= Martin J. Eppler =

Swiss academic

Martin J. Eppler is a Swiss communication and management scholar, Professor of Media and Communication Management at the University of St. Gallen, and director of its Institute for Media and Communication Management, known for his contributions in the field of knowledge management, specifically information overload and Information Quality Management, Collaboration, and Knowledge Visualization.

== Biography ==
Eppler received his Master in Management from the University of St. Gallen and had also studied at the Boston University and the ESCP Europe. He received his PhD in Management from the University of Geneva with the thesis, entitled "Informative Action: An Analysis of Information Overload in Management." Back at the University of St. Gallen he received his habilitation for Management, with emphasis on Information and Communication Management. He has won 12 MBA teaching awards, six best paper awards, and he is the winner of the 2018 getabstract International Book Award and the 2021 European Innovation Excellence Award (for his Teaching of Research Methodology).

Eppler started his academic career as lecturer and project manager at the University of Geneva, while also working as consultant for the Geneva Knowledge Group. He then moved back to the University of St. Gallen, where he was appointed Senior Lecturer and Vice Director of the Institute for Media and Communication Management. In 2003 he was appointed Professor of Information and Communication Management at the University of Lugano, and since 2009 he is Professor of Media and Communication management at the University of St. Gallen, head of the ISP MBA program, and director of its Institute for Media and Communication Management.

Eppler has been a visiting professor at Georgiatech (Atlanta, USA), Simon Fraser University (Vancouver, Canada), the Central University of Finance and Economics (CUFE) Beijing, at the Aalto University in 2010, and at the Universidad del Pacifico Graduate School in 2011 as well as Cambridge University. He was a member of the editorial board of the reviews "OrganisationsEntwicklung," and formerly the "Journal of Universal Knowledge Management, and of "Studies in Communication Sciences," and "Information & Management."

== Selected publications ==
Eppler published 24 books and more than 300 articles in the fields of management, organization studies, communication, and visualization.

Select Books:
- Eppler, Martin (2024) Visipedia
- Eppler, Martin, Bresciani, Sabrina (2024) Visual Communication Design
- Eppler, Martin, Muntwiler, C., Buder, F., Unfried, M. (2023) Debias by Design
- Eppler, Martin, Bünzli, Fabienne (2022) How to talk about Data.

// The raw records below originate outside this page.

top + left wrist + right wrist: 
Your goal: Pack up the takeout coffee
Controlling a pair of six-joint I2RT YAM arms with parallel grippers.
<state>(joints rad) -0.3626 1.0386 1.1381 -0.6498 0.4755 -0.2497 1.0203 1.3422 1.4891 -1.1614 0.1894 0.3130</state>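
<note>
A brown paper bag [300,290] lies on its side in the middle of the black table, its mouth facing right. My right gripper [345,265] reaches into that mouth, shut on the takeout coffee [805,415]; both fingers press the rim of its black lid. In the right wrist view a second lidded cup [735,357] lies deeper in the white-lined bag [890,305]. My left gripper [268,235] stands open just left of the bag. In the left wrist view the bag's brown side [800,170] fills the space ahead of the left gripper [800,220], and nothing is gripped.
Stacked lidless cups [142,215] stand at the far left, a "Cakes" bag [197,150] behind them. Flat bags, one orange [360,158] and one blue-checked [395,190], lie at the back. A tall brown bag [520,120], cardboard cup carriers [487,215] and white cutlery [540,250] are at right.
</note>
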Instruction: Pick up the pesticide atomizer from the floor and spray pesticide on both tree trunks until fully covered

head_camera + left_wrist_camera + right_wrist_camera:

Build your Data Fluency (Financial Times Publishing)
- Kernbach, S., Eppler, Martin (2022) Life Design Action Book
- Kernbach, S., Eppler, Martin (2020). Life Design
- Eppler, Martin J., Kernbach, Sebastian (2018) Meet up! (Cambridge University Press) Winner of the getabstract International Book Award
- Eppler, Martin J., Pfister, Roland, Hoffmann, Friederike (2014/2017). Creability. Second Edition.
- Eppler, Martin J., Kernbach, S., Pfister, Roland (2016). Dynagrams
- Eppler, Martin J., Mengis, Jeanne (2008) Management Atlas
- Reinmann, G. & Eppler, M. (2011). Wissenswege. Methoden für das persönliche Wissensmanagement.
- Eppler, M. J., Pfister, R. (2012/2017). Sketching at work. Second Edition. [translated into Chinese and Portuguese]
- Eppler, M.J. (2009) Managing Information Quality, Second Edition.

Articles, a selection:
- Muntwiler, Christian Eppler, Martin J. "Improving Decision Making through Visual Knowledge Calibration." Management Decision 8(61), 2374-2390, 2023.
- Lengler, Ralph, and Martin J. Eppler. "Towards a periodic table of visualization methods for management." IASTED Proceedings of the Conference on Graphics and Visualization in Engineering (GVE 2007), Clearwater, Florida, USA. 2007.
- Martin J. Eppler. "Making Knowledge Visible Through Intranet Knowledge Maps: Concepts, Elements, Cases," System Sciences, 2001. Proceedings of the 34th Annual Hawaii International Conference on. IEEE, 2001.
- Schindler, Martin, and Martin J. Eppler. "Harvesting project knowledge: a review of project learning methods and success factors." International Journal of Project Management 21.3 (2003): 219–228.
- Eppler, Martin J., and Jeanne Mengis. "The concept of information overload: A review of literature from organization science, accounting, marketing, MIS, and related disciplines." The information society 20.5 (2004): 325–344.
- Eppler, Martin J., Patrick Seifried, and Axel Röpnack. "Improving Knowledge Intensive Processes through an Enterprise Knowledge Medium (1999)." Kommunikationsmanagement im Wandel. Gabler, 2008. 371–389.